* _PROBLEM DESCRIPTION_
Within the listing below, how many lines hold the string "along"? Only the number should be given.

*-*-*

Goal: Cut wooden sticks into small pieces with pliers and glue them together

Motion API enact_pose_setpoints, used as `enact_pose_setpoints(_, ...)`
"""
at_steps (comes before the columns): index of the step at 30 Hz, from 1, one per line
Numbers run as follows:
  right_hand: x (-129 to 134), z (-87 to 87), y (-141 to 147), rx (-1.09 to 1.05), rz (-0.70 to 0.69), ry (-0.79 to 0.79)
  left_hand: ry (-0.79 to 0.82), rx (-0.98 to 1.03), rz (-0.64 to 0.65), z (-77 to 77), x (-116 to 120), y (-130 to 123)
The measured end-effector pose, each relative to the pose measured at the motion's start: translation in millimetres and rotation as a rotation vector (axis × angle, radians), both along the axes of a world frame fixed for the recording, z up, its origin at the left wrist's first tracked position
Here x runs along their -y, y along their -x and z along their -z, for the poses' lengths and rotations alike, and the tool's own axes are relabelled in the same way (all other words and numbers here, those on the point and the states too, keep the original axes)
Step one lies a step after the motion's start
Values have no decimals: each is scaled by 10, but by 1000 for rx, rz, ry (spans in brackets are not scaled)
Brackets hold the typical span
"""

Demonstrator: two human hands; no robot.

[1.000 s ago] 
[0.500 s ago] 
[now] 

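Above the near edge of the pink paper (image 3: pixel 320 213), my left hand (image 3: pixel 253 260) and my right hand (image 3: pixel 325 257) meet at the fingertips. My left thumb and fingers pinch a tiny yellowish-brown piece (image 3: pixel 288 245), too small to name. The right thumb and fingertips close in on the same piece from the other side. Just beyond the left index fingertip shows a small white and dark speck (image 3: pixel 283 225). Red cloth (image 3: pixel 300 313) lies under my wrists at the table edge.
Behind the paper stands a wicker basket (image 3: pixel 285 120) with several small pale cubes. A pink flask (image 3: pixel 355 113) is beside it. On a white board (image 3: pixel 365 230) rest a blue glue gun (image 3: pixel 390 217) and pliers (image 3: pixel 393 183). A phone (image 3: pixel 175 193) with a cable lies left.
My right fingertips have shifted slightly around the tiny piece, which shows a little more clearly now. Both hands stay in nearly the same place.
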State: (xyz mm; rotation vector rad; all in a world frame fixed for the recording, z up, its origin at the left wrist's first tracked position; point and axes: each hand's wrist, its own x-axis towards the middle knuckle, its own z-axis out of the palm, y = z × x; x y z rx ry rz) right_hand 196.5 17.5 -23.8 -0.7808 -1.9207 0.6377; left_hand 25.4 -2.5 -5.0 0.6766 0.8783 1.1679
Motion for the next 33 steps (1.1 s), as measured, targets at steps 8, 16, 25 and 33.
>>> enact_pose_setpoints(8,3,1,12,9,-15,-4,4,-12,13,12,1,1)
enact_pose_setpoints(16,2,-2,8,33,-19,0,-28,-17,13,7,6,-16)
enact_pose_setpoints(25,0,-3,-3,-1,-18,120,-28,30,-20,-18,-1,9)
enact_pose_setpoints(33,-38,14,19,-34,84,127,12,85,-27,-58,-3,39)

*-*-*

* _RESPONSE TO THIS TASK_
2